Search the records for the string "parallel" and return each line that has it.

> **Information shown**:
━━━

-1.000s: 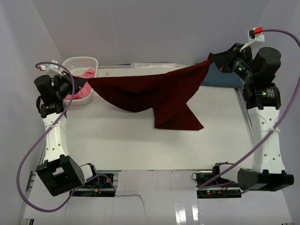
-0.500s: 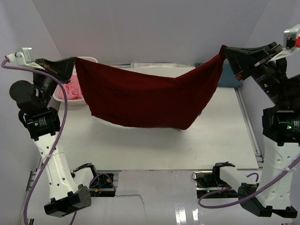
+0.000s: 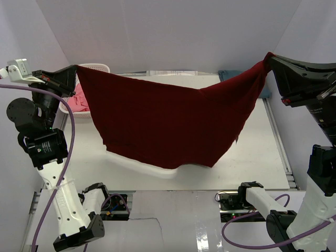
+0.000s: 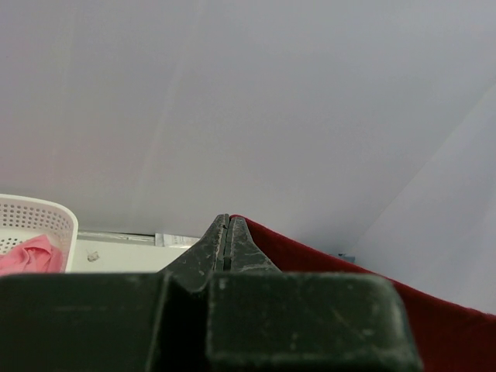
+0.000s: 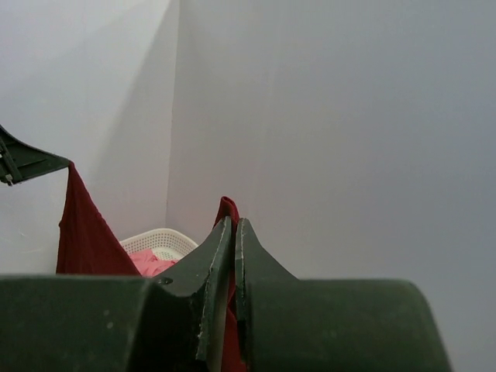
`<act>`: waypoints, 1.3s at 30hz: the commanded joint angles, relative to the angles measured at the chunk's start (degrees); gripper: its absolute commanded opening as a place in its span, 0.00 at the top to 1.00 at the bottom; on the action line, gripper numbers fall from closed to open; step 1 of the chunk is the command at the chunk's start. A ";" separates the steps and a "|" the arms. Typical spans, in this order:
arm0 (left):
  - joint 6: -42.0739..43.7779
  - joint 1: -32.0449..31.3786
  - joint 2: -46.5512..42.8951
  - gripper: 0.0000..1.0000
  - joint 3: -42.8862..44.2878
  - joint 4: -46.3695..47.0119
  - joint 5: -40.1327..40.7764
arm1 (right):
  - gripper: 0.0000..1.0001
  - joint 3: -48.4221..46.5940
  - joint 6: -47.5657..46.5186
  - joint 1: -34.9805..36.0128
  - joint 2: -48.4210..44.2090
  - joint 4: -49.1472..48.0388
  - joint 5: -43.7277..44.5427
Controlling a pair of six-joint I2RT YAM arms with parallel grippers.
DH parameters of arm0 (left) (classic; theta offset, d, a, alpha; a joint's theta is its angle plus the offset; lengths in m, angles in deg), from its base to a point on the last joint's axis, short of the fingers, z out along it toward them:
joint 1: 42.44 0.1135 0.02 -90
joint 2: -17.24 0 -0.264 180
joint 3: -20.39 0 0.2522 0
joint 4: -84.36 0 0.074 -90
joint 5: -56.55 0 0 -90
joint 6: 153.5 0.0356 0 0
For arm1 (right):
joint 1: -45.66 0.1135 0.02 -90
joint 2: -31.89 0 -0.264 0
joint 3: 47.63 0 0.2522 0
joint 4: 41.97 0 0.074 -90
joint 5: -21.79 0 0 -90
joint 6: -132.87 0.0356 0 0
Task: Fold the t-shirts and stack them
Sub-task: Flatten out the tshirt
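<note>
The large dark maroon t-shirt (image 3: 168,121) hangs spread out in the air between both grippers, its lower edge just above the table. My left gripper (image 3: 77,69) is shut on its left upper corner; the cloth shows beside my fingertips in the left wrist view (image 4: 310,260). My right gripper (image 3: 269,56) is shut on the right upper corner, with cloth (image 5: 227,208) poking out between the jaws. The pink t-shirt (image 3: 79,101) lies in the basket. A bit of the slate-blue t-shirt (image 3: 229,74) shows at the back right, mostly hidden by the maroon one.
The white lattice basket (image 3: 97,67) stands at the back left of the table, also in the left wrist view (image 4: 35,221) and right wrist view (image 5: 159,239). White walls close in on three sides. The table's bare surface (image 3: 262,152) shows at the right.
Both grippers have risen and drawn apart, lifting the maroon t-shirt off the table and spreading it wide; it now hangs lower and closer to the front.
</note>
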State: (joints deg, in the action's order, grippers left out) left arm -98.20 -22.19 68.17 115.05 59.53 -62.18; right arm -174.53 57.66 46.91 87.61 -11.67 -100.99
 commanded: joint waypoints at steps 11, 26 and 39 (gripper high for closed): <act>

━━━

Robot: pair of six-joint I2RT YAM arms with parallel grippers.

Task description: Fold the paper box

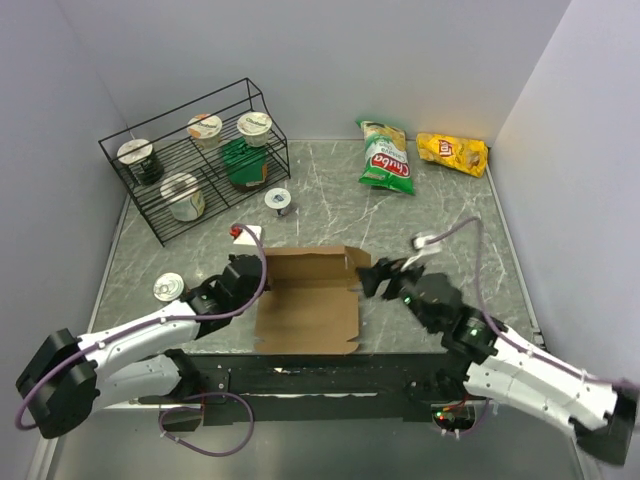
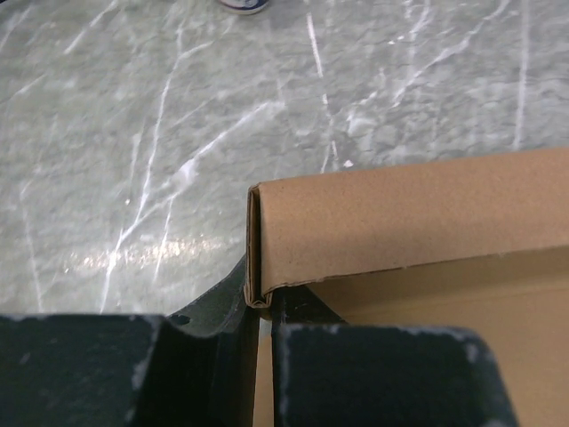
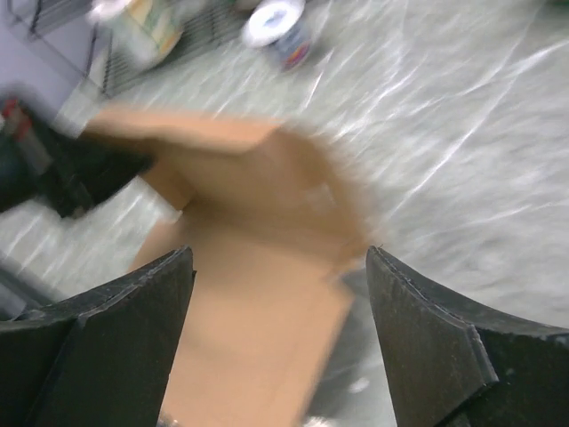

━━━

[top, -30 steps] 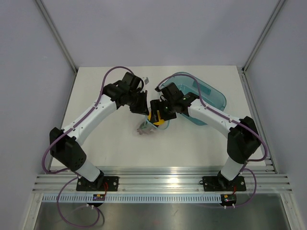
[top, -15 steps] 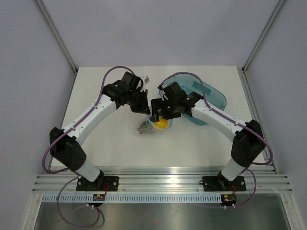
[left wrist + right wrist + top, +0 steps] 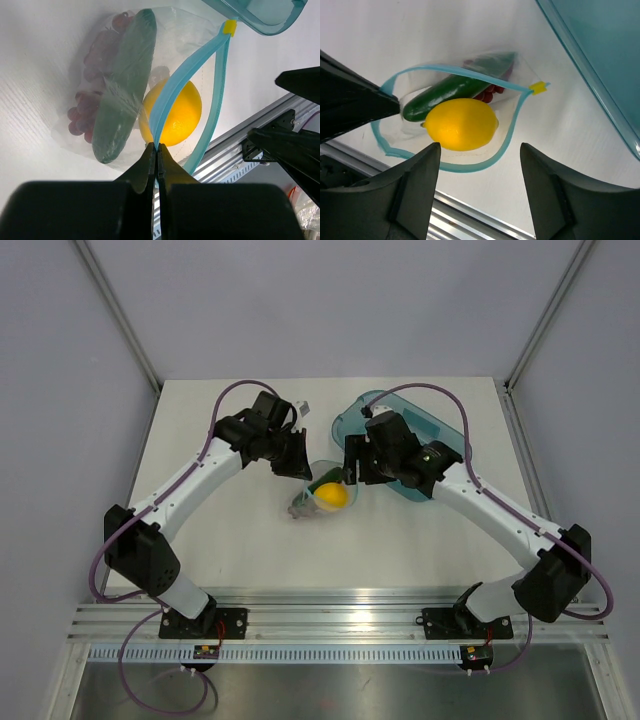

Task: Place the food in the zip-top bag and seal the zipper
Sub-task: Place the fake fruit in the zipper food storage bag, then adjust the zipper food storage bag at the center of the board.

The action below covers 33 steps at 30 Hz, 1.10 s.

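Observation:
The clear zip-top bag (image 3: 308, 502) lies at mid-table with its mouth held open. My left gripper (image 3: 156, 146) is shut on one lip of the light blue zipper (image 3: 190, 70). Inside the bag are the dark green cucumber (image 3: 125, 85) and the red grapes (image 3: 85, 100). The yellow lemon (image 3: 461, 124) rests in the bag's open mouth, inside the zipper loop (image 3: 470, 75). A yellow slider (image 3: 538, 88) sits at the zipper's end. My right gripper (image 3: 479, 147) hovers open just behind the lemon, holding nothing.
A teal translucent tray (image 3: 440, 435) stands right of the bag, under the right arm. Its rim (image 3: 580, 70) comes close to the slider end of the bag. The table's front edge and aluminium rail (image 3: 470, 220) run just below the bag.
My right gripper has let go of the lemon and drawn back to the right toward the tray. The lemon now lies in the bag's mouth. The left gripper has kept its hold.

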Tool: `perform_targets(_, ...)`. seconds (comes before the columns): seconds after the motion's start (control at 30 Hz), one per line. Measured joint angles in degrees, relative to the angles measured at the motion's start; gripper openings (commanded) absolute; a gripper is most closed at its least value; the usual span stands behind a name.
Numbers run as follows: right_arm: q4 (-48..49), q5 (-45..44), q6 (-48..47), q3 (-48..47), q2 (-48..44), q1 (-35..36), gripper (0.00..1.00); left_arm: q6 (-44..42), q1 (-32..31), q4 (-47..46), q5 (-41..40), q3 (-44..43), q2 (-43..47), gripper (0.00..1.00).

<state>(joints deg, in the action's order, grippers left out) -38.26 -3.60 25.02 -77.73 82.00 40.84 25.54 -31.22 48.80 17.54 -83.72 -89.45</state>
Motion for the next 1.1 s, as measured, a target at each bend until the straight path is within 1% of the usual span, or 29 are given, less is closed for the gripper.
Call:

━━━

> **Answer space**:
Controlling a pair of six-joint I2RT YAM arms with parallel grippers.
Robot: pair of six-joint I2RT YAM arms with parallel grippers.

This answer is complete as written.